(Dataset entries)
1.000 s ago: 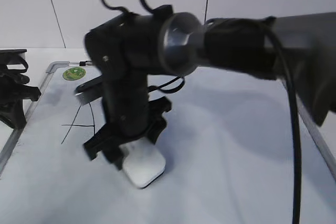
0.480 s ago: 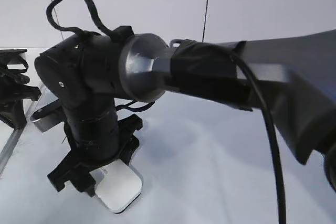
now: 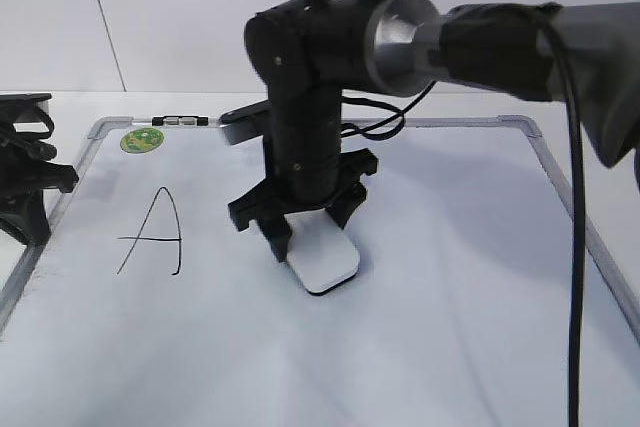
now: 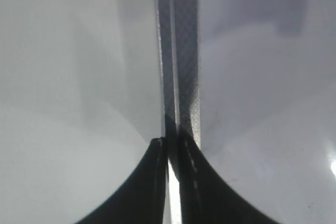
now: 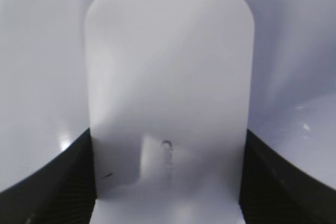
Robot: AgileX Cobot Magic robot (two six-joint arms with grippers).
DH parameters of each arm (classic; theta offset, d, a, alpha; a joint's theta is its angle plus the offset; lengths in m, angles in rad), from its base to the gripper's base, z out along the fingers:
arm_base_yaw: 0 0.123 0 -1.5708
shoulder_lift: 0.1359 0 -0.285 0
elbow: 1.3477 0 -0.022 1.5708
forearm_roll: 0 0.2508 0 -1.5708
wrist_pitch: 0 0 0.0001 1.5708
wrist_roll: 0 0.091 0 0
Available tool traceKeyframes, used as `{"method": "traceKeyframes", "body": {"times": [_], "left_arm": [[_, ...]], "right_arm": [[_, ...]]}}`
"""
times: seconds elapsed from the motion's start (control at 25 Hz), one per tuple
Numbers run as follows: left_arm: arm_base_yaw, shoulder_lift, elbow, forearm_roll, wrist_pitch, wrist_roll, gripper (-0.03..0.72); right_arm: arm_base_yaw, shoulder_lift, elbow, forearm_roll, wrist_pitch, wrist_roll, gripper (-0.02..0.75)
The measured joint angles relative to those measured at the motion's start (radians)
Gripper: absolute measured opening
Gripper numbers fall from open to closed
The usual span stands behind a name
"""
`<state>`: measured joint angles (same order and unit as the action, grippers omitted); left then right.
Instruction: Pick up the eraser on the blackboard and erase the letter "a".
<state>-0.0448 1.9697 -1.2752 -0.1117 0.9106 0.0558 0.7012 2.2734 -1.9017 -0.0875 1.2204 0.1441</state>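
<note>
The white eraser (image 3: 325, 265) lies flat on the blackboard (image 3: 460, 257), just right of its middle. My right gripper (image 3: 305, 237) is shut on the eraser from above. In the right wrist view the eraser (image 5: 168, 77) fills the space between the two black fingers (image 5: 168, 148). A large capital "A" (image 3: 152, 232) is drawn at the left of the board. The small letter "a" does not show in any view. My left gripper (image 3: 28, 192) is beside the board's left edge. In the left wrist view its jaws (image 4: 172, 145) are shut and empty over the board's grey frame (image 4: 184, 51).
A round green sticker (image 3: 141, 139) sits in the board's far left corner, with a small dark clip (image 3: 180, 120) on the frame next to it. The right arm and its black cable (image 3: 575, 277) stretch over the board's right side. A white wall stands behind.
My right gripper has slid the eraser from the board's front left, back and to the right. The capital "A", which the arm covered, now shows. The left arm has not moved.
</note>
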Motion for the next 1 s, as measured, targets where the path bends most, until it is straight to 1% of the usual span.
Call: {"method": "traceKeyframes", "body": {"times": [0.16, 0.24, 0.4, 0.52, 0.68, 0.88, 1.0], "left_arm": [[0.000, 0.000, 0.000, 0.000, 0.000, 0.000, 0.031], [0.000, 0.000, 0.000, 0.000, 0.000, 0.000, 0.031], [0.000, 0.000, 0.000, 0.000, 0.000, 0.000, 0.031], [0.000, 0.000, 0.000, 0.000, 0.000, 0.000, 0.031], [0.000, 0.000, 0.000, 0.000, 0.000, 0.000, 0.031], [0.000, 0.000, 0.000, 0.002, 0.000, 0.000, 0.032], [0.000, 0.000, 0.000, 0.003, 0.000, 0.000, 0.032]], "right_arm": [[-0.074, 0.000, 0.000, 0.000, 0.000, 0.003, 0.540], [-0.090, 0.000, 0.000, 0.002, 0.000, 0.004, 0.540], [-0.096, -0.010, 0.004, 0.007, -0.002, 0.007, 0.539], [-0.108, -0.027, 0.017, -0.008, 0.000, 0.007, 0.539], [-0.148, -0.068, 0.021, 0.036, 0.001, 0.007, 0.539], [-0.231, -0.117, 0.023, 0.065, 0.001, 0.007, 0.539], [-0.287, -0.153, 0.060, 0.073, 0.001, 0.007, 0.539]]}}
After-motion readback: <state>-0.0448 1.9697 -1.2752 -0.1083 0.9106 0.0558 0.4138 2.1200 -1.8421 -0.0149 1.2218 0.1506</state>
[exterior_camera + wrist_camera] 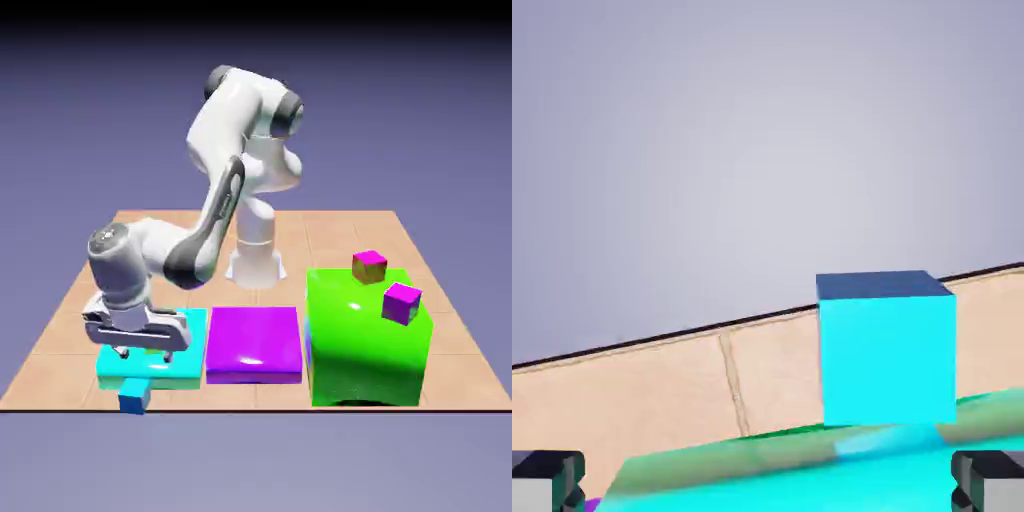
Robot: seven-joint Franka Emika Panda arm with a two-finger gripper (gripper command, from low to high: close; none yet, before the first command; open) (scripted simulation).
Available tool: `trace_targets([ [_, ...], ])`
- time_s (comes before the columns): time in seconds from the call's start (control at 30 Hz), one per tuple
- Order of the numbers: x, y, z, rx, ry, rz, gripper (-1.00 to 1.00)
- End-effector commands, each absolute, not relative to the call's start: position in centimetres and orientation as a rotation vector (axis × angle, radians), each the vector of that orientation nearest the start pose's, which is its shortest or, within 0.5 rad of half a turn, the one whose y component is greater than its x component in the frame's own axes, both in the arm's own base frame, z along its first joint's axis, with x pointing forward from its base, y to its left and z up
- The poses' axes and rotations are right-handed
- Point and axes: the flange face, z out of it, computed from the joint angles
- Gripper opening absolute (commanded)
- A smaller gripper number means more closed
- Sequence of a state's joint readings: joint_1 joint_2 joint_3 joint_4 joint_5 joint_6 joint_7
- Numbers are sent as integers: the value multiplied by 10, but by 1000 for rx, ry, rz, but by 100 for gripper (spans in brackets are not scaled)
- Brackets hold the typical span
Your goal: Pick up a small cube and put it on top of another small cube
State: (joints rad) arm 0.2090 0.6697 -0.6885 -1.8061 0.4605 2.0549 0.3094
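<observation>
A small blue cube [134,397] sits on the table at its near edge, touching the front of a flat cyan slab [185,368]. My gripper [143,352] hangs open just above the slab, a little behind the cube, with nothing between its fingers. In the hand view the same cube [887,350] stands past the slab's edge [772,465], right of the middle. Both grey fingertips [547,482] show wide apart in the bottom corners, and my gripper [768,488] holds nothing. Another small cube [369,266], magenta on top with yellowish sides, rests on the green block.
A flat magenta slab [255,345] lies right of the cyan one. A tall green block [350,350] stands at the exterior view's right, and a small magenta cube [402,303] lies on it. The table's near edge [250,408] runs just in front of the blue cube.
</observation>
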Motion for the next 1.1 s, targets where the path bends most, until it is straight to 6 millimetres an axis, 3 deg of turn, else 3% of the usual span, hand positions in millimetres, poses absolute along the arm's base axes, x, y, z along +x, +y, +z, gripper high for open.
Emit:
trace_targets([
  [0.0, 576, -246, 217, -2766, 1507, 396, 0],
  [0.27, 593, -264, 184, -2842, 1475, 594, 0],
  [0.37, 575, -261, 118, -2842, 1475, 594, 0],
  [0.4, 575, -261, 118, -2842, 1475, 594, -100],
  [0.43, 575, -261, 118, -2842, 1475, 594, -100],
  [0.53, 593, -261, 184, -2843, 1465, 600, -100],
  [0.67, 594, -199, 182, -2873, 1239, 713, -100],
  [0.83, 587, -143, 191, -2970, 894, 817, -100],
  [1.07, 578, -32, 238, -3117, 318, 831, -100],
])
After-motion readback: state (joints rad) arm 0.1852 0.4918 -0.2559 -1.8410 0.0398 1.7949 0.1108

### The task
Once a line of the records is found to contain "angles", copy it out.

### Answer to this problem
DH parameters of each arm (classic; theta offset, d, a, alpha; a joint's theta is its angle plus the offset; lengths in m, angles in rad), from its base to the gripper's base, z out along the fingers:
The measured joint angles relative to those measured at the motion's start (radians)
`<state>`: measured joint angles (same order and unit as the action, grippers omitted); left then right.
- Point and axes: the flange face, z out of it, computed from the joint angles

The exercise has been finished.